Not tonight. Not on Ashley's birthday, she chastises herself. Helen shakes her head and gets out of the car. Looking up the stars she can see through the lights of Old City, she wonders what Ashley would say. Cradle robber? He's a century to young for you? You're my mother, how dare you even think about sex?

Helen wraps her arms around her chest, letting the pain of Ashley's absence run through her. The hole is always there, spinning inside of her, waiting to pull her in, but Ashley would want her to be happy. She closes her eyes against the stinging tears and takes one long look up.

"Happy Birthday Ashley," she murmurs, then mounts the steps to the door. Tomorrow's only Wednesday and she has a lot of work to do. Ashley would understand about that. She'd probably give her a hard time for the kiss but that almost makes it sweeter. Can't have Ashley approving of everything now, can she?
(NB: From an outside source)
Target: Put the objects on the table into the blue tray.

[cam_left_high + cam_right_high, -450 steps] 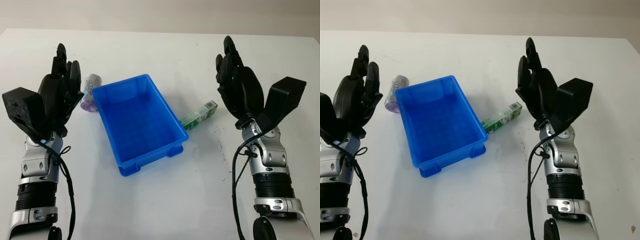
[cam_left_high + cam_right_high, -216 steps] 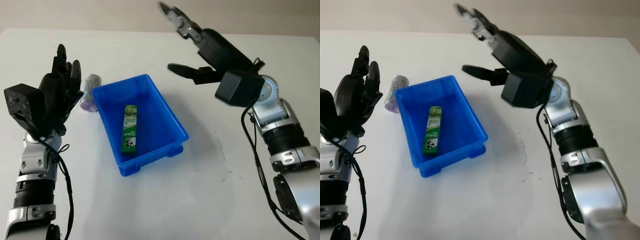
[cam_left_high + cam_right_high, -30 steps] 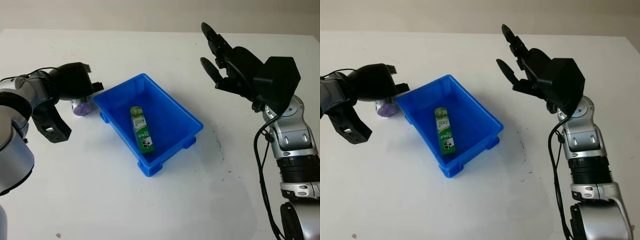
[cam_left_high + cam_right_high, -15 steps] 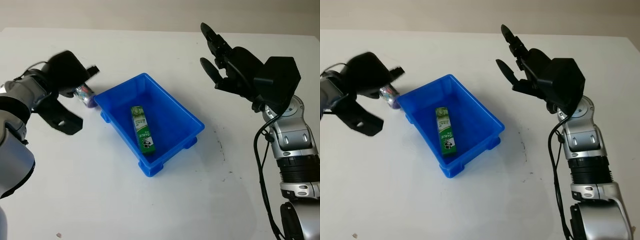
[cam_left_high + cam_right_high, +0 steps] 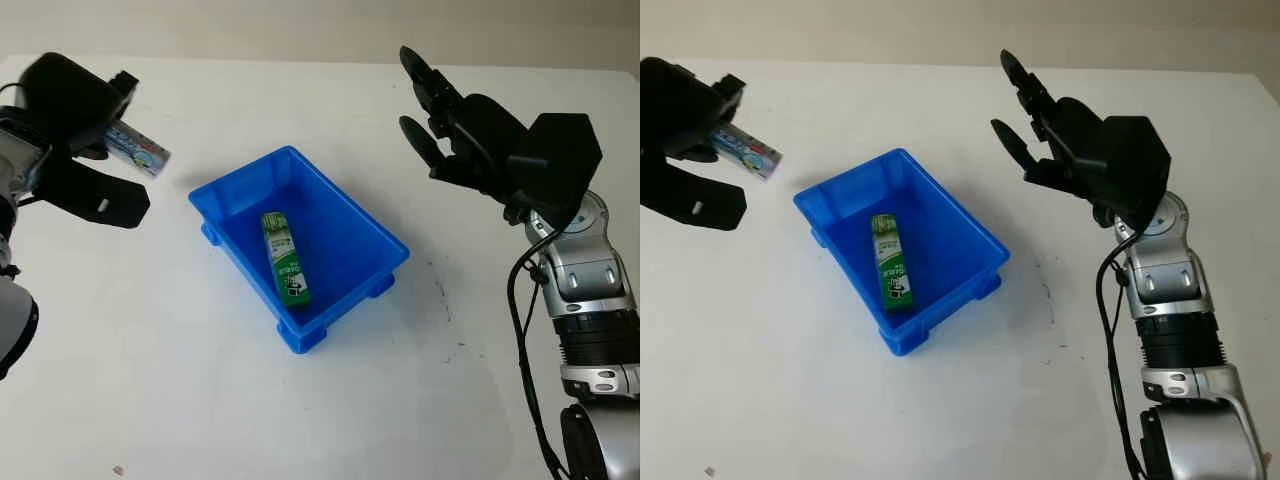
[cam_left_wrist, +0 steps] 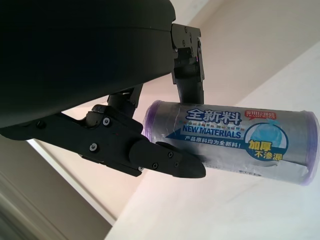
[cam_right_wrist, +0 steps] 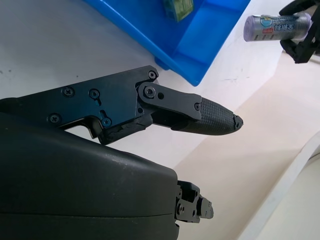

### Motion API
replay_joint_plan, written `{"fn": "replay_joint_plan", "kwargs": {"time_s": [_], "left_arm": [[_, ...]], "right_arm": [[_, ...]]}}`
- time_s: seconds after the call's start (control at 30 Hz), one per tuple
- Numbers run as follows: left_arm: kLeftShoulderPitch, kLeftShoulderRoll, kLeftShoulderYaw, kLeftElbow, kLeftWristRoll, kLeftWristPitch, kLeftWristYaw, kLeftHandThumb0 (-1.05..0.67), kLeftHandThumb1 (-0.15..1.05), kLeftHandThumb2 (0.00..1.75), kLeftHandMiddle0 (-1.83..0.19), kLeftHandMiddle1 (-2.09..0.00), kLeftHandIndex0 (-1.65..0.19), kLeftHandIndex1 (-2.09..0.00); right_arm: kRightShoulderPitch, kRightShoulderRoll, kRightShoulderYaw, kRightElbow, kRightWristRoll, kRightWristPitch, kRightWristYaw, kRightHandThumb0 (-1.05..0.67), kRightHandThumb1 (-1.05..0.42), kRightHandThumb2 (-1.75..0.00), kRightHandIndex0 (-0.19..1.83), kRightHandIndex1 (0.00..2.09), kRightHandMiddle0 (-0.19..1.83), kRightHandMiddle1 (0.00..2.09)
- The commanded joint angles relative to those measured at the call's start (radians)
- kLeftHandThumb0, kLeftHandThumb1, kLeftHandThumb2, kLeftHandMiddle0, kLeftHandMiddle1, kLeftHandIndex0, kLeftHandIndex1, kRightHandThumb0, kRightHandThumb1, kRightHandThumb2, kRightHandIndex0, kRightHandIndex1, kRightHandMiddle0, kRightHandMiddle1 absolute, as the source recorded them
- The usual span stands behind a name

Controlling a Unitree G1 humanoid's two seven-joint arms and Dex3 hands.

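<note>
The blue tray [image 5: 345, 205] sits mid-table with a green carton [image 5: 284, 258] lying inside it. My left hand [image 5: 90, 120] is raised above the table's far left, shut on a purple roll with a printed label [image 5: 138, 147], which sticks out toward the tray. The left wrist view has the roll [image 6: 235, 139] gripped between black fingers [image 6: 165, 161]. My right hand [image 5: 455, 125] hovers open above the table to the right of the tray, holding nothing. In the right wrist view the tray [image 7: 200, 30] and the lifted roll [image 7: 276, 27] appear beyond a finger [image 7: 200, 112].
The white table [image 5: 180, 380] spreads around the tray, with its far edge against a pale wall. A small dark mark [image 5: 440, 292] lies right of the tray.
My left hand has lifted the purple roll off the table from beside the tray's left corner, carrying it up and to the left. The right hand has stayed still.
</note>
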Motion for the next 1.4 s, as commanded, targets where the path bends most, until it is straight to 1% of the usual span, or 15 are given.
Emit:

It's good to have a little rebellion. She misses those arguments and the looks where Ashley would roll her eyes. She misses more than she can categorise or explain but life keeps moving around her.

Maybe she's being foolish, or she's still intoxicated, but something about Will makes her feel alive. There's a small distinction between not having died and feeling life course through her, even tingle a little. She can almost hear Ashley's voice in the back of her mind as she rides the elevator up to her room.

"Doesn't matter if you live forever, it's still just once mom." And she's right. Helen might take a few weeks, even a month to admit it, but Ashley's entirely right.